Procedimentos para um tratamento bem-sucedido

a) o tratamento deve ser uma via de mão dupla. Isso significa que a equipe deve estar apta e disponível para propor auxílio especializado, e o portador deve estar plenamente interessado na sua recuperação e tentar seguir os passos propostos;

b) os portadores de dependências químicas estão mais em risco (cerca de duas vezes mais) do que a população geral de também apresentar outros transtornos mentais, como os transtornos depressivos e ansiosos. O retardo ou mesmo a falha no diagnóstico coexistente podem comprometer o prognóstico;

c) de acordo com o tipo de síndrome de dependência (por exemplo, de álcool, de opioides etc), o tratamento farmacológico específico deve ser aventado como importante ferramenta terapêutica;

d) os familiares devem estar inseridos na proposta de tratamento, de forma proativa.
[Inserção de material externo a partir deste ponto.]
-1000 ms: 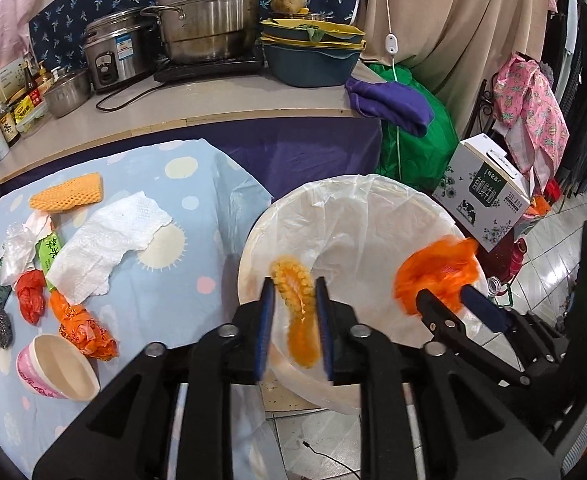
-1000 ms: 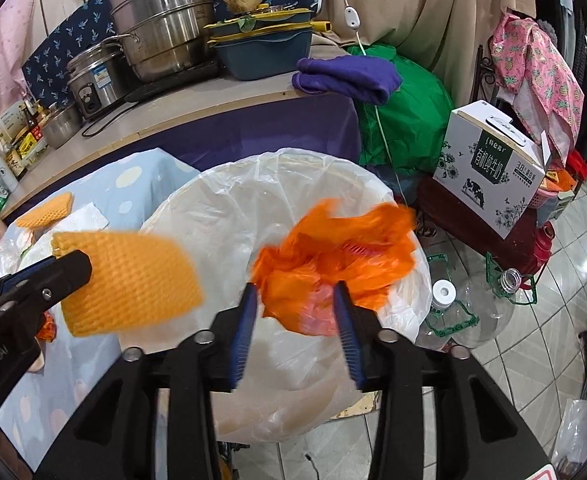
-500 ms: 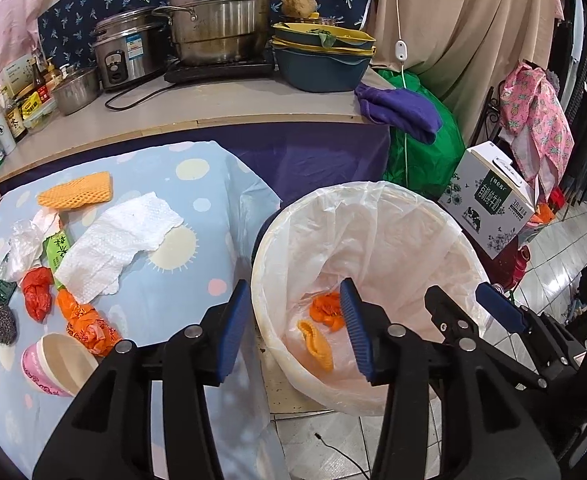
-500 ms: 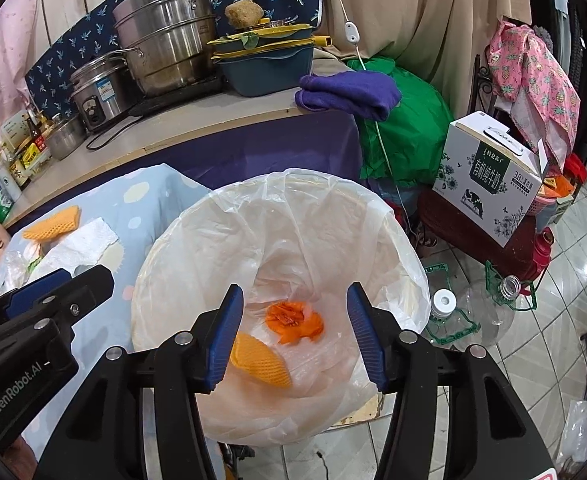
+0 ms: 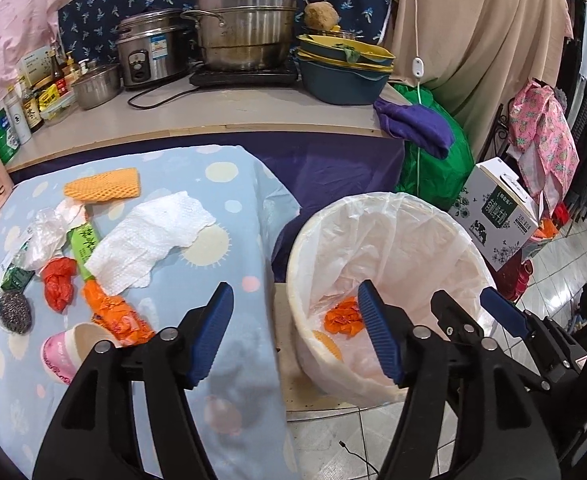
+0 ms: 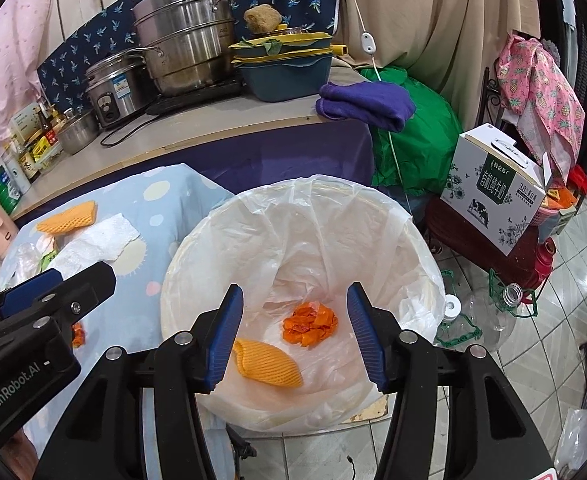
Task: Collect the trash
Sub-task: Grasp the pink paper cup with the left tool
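Both grippers (image 5: 295, 336) (image 6: 293, 336) wide open, empty, above lined bin (image 6: 197, 264) beside littered tablecloth (image 5: 229, 264).

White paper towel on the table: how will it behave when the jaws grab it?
The paper towel lies thin and crumpled, so it is probably very light and floppy, likely drooping from one pinched edge. Its embossed surface should grip well.

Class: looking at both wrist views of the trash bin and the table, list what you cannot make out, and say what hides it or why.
- Cup, left view: its near side is behind the left gripper.
- Foam net in the bin, left view: mostly hidden by the bin's near wall; clear in the right view.
- Bottle labels on the counter, left view: too small to read.
- Table trash, right view: largely blocked by the left gripper's body.
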`<state>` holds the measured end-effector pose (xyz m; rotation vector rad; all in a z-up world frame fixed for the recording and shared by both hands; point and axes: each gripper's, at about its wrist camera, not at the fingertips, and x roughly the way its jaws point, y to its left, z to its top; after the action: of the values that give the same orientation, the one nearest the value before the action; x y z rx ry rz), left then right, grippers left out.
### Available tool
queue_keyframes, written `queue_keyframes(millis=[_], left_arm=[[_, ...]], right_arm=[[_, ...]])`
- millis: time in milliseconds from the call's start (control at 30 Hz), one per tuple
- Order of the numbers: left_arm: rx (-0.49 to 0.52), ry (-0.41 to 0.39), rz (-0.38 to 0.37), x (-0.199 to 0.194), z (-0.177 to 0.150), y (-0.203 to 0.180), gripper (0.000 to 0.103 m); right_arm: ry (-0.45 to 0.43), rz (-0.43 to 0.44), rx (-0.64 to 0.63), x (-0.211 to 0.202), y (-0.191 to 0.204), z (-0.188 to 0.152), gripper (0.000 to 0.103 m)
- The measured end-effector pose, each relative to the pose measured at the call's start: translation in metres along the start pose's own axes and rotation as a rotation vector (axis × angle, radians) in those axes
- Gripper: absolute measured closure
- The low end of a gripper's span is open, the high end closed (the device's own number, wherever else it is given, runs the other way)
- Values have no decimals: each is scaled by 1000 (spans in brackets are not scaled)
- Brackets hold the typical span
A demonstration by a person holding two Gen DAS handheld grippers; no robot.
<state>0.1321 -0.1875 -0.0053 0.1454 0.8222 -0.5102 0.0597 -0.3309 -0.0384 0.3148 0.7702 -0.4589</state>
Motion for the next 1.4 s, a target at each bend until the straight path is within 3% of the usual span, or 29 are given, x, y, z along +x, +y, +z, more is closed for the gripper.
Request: queue_keyframes(millis=[67,267,667,867,1033,1400], left_arm=[[-16,0,12,-4,-2,10,38],[-99,-7,97,-15,-14,54,16],[-250,56,253,-23,-55,157,13],[-293,69,255,-23,-70,182,9],[-287,85,220,-14,-69,182,7],[-308,149,213,22,-71,191,7]], right_arm=[[1,5,-5,-2,5,-2,50],[7,35,-32,-6,29,-8,50],[60,120,-116,2,95,-33,49],[84,146,-134,9,118,-42,49],[95,154,-153,13,130,-45,49],[112,159,-167,25,139,-43,49]])
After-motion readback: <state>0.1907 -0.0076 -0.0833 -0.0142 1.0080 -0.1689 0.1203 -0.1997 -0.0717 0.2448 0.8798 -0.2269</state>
Eleja uma equipe especializada composta por profissionais médicos E não médicos para seguir seu filho. Se você já tem essa equipe, converse com seus componentes a respeito de suas dúvidas e dificuldades.

Seguramente, os profissionais da equipe terão habilidades para tentar manejar tais dificuldades. Não demore.

Atenção!
Este texto e esta coluna não substituem uma consulta ou acompanhamento de um médico psiquiatra e não se caracterizam como sendo um atendimento.